Sunday, June 2, 2024

Filmmaker Ken Burns’s advice to graduates from his 2024 undergraduate commencement address at Brandeis University on May 19th


 

 

 

 

 

 

 

 

 

 

 

 

 

 

 

 

 

 

 

Noted filmmaker Ken Burns gave the 2024 undergraduate commencement address at Brandeis University. You can read a transcript here. There also is a YouTube video here. Ken gave them the following advice:

 

“Listen. Be curious, not cool. Insecurity makes liars of us all. Remember, none of us get out of here alive. The inevitable vicissitudes of life, no matter how well gated our communities, will visit us all. Grief is a part of life, and if you explore its painful precincts, it will make you stronger. Do good things, help others. Leadership is humility and generosity squared. Remember the opposite of faith is not doubt. Doubt is central to faith. The opposite of faith is certainty. The kinship of the soul begins with your own at times withering self-examination. Try to change that unchangeable human nature of Ecclesiastes, but start with you. ‘Nothing so needs reforming,’ Mark Twain once chided us, ‘as other people’s habits.’

 

Don’t confuse success with excellence. Do not descend too deeply into specialism. Educate all your parts, you will be healthier. Do not get stuck in one place. ‘Travel is fatal to prejudice,’ Twain also said. Be in nature, which is always perfect and where nothing is binary. Its sheer majesty may remind you of your own atomic insignificance, as one observer put it, but in the inscrutable and paradoxical ways of wild places, you will feel larger, inspirited, just as the egotist in our midst is diminished by his or her self-regard.

 

At some point, make babies. One of the greatest things that will happen to you, I mean it, one of the greatest things that will happen to you is that you will have to worry, I mean really worry, about someone other than yourself. It is liberating and exhilarating, I promise. Ask your parents (audience laughs).

 

Choose honor over hypocrisy, virtue over vulgarity, discipline over dissipation, character over cleverness, sacrifice over self-indulgence. Do not lose your enthusiasm, in its Greek etymology the word enthusiasm means simply, ‘God in us.’ Serve your country. Insist that we fight the right wars. Denounce oppression everywhere.    

 

Convince your government, as Lincoln understood, that the real threat always and still comes from within this favored land. Insist that we support science and the arts, especially the arts. They have nothing to do with the actual defense of our country; they just make our country worth defending.
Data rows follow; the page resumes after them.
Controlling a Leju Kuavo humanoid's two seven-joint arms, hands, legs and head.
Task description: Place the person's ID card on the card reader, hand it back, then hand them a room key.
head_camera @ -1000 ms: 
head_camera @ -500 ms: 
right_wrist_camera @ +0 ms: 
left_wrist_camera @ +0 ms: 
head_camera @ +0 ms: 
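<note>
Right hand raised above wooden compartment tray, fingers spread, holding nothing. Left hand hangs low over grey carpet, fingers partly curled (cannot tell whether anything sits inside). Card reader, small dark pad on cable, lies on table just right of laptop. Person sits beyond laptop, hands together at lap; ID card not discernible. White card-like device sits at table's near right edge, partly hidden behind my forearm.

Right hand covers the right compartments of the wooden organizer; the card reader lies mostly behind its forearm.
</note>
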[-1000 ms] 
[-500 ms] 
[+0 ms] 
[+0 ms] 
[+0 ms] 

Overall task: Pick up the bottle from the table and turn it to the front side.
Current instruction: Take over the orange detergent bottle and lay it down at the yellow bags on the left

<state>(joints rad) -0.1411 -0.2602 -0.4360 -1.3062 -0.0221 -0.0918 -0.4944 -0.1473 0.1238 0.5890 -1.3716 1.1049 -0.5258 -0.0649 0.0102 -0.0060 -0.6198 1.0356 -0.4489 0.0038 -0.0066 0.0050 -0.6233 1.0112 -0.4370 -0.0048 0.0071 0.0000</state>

Remember what Louis Brandeis said, ‘The most important political office is that of the private citizen.’ Vote. Please vote. You indelibly underscore your citizenship, and most important, our kinship with each other when you do. Good luck and Godspeed.” 

 

He included a pair of Mark Twain quotes, and one from Louis Brandeis. The first Twain quote on reforming habits is from Pudd’inhead Wilson, as discussed by Garson O’Toole at Quote Investigator on February 16, 2017 in an article titled Put all your eggs in one basket, and then watch that basket. The second is from Innocents Abroad, as discussed by Craig Thompson at

Clearing Customs on September 8, 2019 in another article titled The reports of Mark Twain’s travel quotations are somewhat exaggerated.

 

 The silhouette came from Openclipart.